Transcribe exactly the line containing "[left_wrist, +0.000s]" and the remaining lines of the listing below, through the very last.

··· Information provided

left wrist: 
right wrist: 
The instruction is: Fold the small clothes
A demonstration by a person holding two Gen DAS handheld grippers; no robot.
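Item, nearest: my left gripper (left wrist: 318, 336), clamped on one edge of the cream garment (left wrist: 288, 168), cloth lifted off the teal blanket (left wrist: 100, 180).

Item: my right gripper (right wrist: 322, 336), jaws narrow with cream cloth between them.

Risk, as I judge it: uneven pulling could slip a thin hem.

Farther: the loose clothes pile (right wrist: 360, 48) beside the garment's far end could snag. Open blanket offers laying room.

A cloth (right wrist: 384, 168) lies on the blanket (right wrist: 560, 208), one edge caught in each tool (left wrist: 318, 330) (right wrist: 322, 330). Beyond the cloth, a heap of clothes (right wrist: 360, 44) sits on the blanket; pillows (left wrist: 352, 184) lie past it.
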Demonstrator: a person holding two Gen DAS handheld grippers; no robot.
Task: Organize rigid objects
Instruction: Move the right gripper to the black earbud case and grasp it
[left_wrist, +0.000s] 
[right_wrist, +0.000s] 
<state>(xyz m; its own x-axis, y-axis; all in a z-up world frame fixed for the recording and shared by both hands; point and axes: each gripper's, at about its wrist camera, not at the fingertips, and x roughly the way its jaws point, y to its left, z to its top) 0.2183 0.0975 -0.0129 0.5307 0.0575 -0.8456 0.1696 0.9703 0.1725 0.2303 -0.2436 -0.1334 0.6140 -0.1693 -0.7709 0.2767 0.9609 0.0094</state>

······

# Response box
[left_wrist, +0.000s] 
[right_wrist, +0.000s] 
<state>(xyz m; its own x-axis, y-axis; all in a z-up world frame fixed for the recording and shared by both hands; point and axes: each gripper's, at about its wrist camera, not at the fingertips, and x roughly the way its jaws point, y to its left, z to its top) 0.2183 0.0975 -0.0129 0.5307 0.0575 -0.8456 0.1696 0.9703 0.1725 0.2303 -0.2436 -0.1334 0.6140 -0.1693 -0.7709 0.2767 0.9609 0.0094</state>

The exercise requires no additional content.